Oltre al finanziamento dalle fondamenta di Alice e di Knut Wallenberg (KAW) e da altri consegnatari, l'iniziativa è stata facilitata tramite i contributi di AstraZeneca in Mölndal: il sui knowhow ed orientamento unici mentre il hub di OligoNova sta stabilendo. L'iniziativa sta avendo luogo in collaborazione con SciLifeLab (la scienza per il laboratorio di vita), un centro di ricerca nazionale per le scienze biologiche molecolari. In futuro, il hub di OligoNova fa parte della piattaforma dello sviluppo della droga di SciLifeLab.

“Siamo fieri e felici potere installare questo hub, che dà a ricercatori l'accesso alle tecnologie di avanguardia e una probabilità sviluppare i loro risultati più ulteriormente. Egualmente vorrei sottolineare che nessuno di questo sarebbero stati possibili senza forte cooperazione sia all'interno dell'università che con i numerosi partner. Ciò realmente è un progetto in cui KAW e molte altre forze per buon hanno funzionato insieme,„ dice il rettore Eva Wiberg.

Potenziale per i metodi di trattamento più efficaci

Oggi, ci sono esempi delle droghe dell'oligonucleotide che hanno richiesto appena alcuni anni da diventare. Al contrario, nello sviluppo tradizionale della droga cattura almeno cinque anni prima che le nuove droghe raggiungano i pazienti. Con la piattaforma ora in costruzione, i ricercatori svedesi potranno più ulteriormente sviluppare le loro scoperte scientifiche in direzione di nuove droghe. La speranza è che questa piombo sia alle terapie più efficaci che alle società future in una parte rapidamente espandentesi della disciplina di scienze biologiche.

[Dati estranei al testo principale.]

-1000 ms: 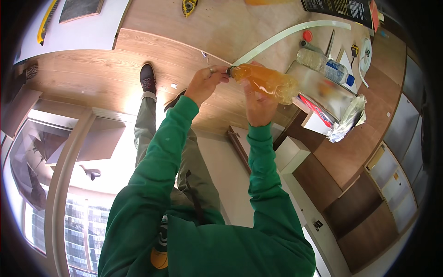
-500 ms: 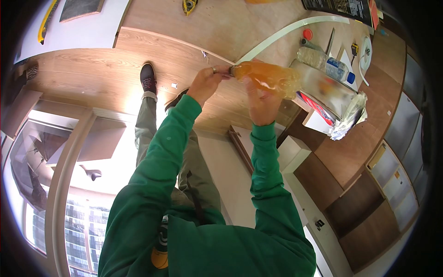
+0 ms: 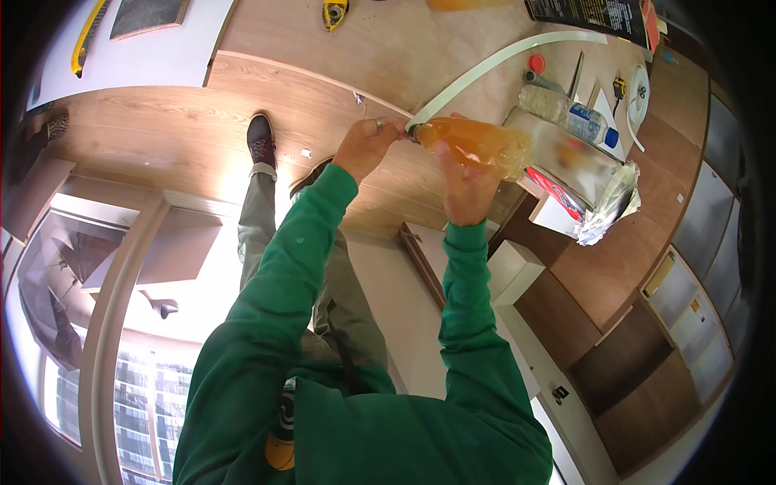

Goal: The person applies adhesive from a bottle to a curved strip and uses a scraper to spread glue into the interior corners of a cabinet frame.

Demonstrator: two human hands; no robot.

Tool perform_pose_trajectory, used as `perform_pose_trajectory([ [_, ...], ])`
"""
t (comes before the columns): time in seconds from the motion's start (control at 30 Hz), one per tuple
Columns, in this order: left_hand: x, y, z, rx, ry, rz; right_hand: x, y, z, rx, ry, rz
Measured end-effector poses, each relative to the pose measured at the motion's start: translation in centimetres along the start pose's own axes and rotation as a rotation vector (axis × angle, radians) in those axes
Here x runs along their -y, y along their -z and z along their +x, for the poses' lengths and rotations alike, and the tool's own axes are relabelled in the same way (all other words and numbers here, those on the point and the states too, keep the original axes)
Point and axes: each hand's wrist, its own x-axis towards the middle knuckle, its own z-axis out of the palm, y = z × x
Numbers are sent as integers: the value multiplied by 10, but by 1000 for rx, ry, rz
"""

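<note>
My right hand [image 3: 467,182] grips a clear plastic bottle [image 3: 477,145] of orange liquid. The bottle lies on its side in the air, its dark mouth end pointing left. Close to that mouth, my left hand [image 3: 365,149], with a ring on one finger, pinches its fingertips together. A long white strip [image 3: 493,61] curves over the wooden worktop, and its near end meets these fingertips. Whether the left fingers hold the strip's end or the bottle's mouth cannot be made out.
Right of the hands lie a clear bottle with a blue cap [image 3: 594,125], a red cap [image 3: 537,62], a tape measure [image 3: 619,86], a white roll [image 3: 638,89] and crumpled foil [image 3: 608,206]. A yellow tool [image 3: 335,13] lies on the far worktop [image 3: 356,61]. A dark shoe [image 3: 260,139] stands below.
The bottle has dropped slightly and tilts a little more, its base end lower. My left hand has shifted slightly right. The strip's near end now shows beside the left fingertips.
</note>
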Motion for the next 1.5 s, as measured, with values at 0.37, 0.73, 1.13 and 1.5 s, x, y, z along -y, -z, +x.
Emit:
perform_pose_trajectory([
  [0.37, -6, -3, 6, -63, -35, 137, -4, 9, -3, 100, -28, 2],
  [0.73, -43, -30, 6, -277, -264, 613, 29, 47, -29, -377, -383, 867],
  [1.13, -84, -79, 63, -95, -206, 280, 138, 70, -60, -361, -416, 1491],
  [1.5, -57, -56, 71, -31, -226, 277, 161, 236, -94, -816, 4, 1636],
])
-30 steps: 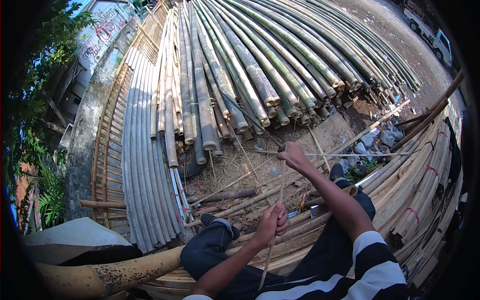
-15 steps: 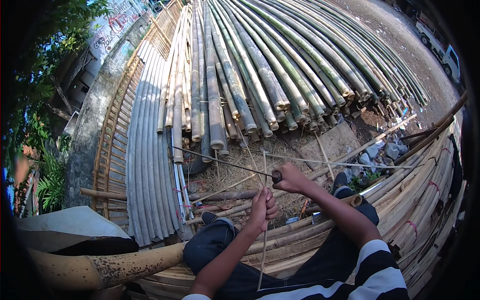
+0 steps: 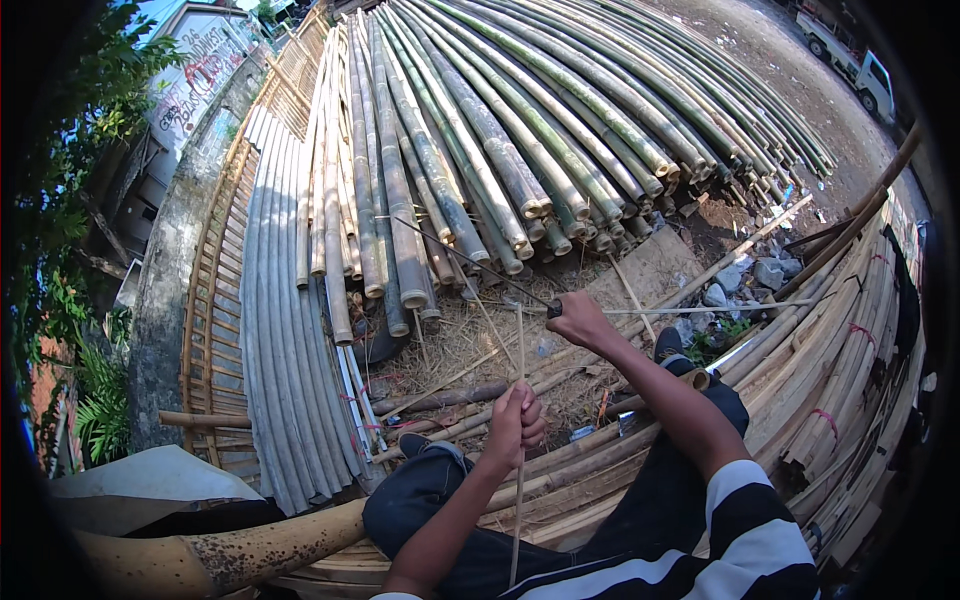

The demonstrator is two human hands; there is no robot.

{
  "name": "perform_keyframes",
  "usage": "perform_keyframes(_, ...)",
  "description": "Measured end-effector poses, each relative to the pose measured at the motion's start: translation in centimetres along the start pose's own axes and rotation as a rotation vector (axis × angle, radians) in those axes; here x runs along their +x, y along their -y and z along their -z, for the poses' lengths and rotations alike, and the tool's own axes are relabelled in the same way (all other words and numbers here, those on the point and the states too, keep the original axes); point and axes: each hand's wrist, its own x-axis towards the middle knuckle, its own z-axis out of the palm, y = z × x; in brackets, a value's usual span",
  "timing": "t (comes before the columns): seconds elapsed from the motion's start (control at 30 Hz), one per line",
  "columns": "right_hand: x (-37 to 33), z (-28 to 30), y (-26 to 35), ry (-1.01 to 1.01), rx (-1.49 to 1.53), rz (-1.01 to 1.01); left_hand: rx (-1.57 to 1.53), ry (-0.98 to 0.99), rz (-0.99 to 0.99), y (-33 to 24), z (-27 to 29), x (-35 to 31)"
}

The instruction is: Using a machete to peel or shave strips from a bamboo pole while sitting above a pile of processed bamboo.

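My left hand (image 3: 515,425) is closed round a thin pale bamboo strip (image 3: 517,535), which stands nearly upright and runs down between my legs. In my right hand (image 3: 580,322), the fingers wrap the dark handle of a long, narrow-bladed knife (image 3: 470,263). Its dark blade points up and left toward the pole ends, passing just above the strip's top end. Whether blade and strip touch, I cannot tell.
Stacked bamboo poles (image 3: 500,170) fan out ahead. Corrugated grey sheets (image 3: 285,330) lie at left beside a bamboo lattice (image 3: 210,320). Bundled bamboo slats (image 3: 830,370) fill the right. A thick spotted bamboo pole (image 3: 230,550) is by my left knee; a truck (image 3: 860,65) stands far right.
The knife has tilted, its tip swinging upward, and my right hand has risen slightly above the strip's top. My left hand keeps its hold on the strip. The whole view has shifted a little.
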Motion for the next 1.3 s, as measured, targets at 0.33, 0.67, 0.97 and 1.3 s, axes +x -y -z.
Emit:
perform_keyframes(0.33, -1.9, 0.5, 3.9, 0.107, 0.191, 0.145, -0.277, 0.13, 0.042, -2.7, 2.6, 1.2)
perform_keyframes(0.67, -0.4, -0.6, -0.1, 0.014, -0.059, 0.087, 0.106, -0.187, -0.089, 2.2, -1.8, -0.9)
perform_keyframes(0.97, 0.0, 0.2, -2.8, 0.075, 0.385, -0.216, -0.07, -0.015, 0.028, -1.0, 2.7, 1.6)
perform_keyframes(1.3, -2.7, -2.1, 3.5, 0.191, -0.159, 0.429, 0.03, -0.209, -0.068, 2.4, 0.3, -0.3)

“Sebbene le prime droghe dell'oligonucleotide siano sviluppate per trattare le malattie insolite e genetiche, ora inoltre stiamo vedendo lo sviluppo rapido di nuove terapie contro i gruppi importanti di malattia. Per esempio, il inclisiran molto recentemente approvato di UE, la nuova droga dell'oligonucleotide che è usata per abbassare il colesterolo,„ dice Claes Gustafsson, professore di chimica medica all'accademia di Sahlgrenska.

Il hub di OligoNova deve essere connesso con una grande rete per ricerca e sviluppo delle droghe dell'oligonucleotide. La creazione di questa rete, con una collaborazione nazionale che comprende l'università di Gothenburg, AstraZeneca ed altri partner, è in corso. Durante la fase di accumulazione (2020/21), questa iniziativa sta costituenda un fondo per da Vinnova con Swelife, il programma strategico dell'innovazione.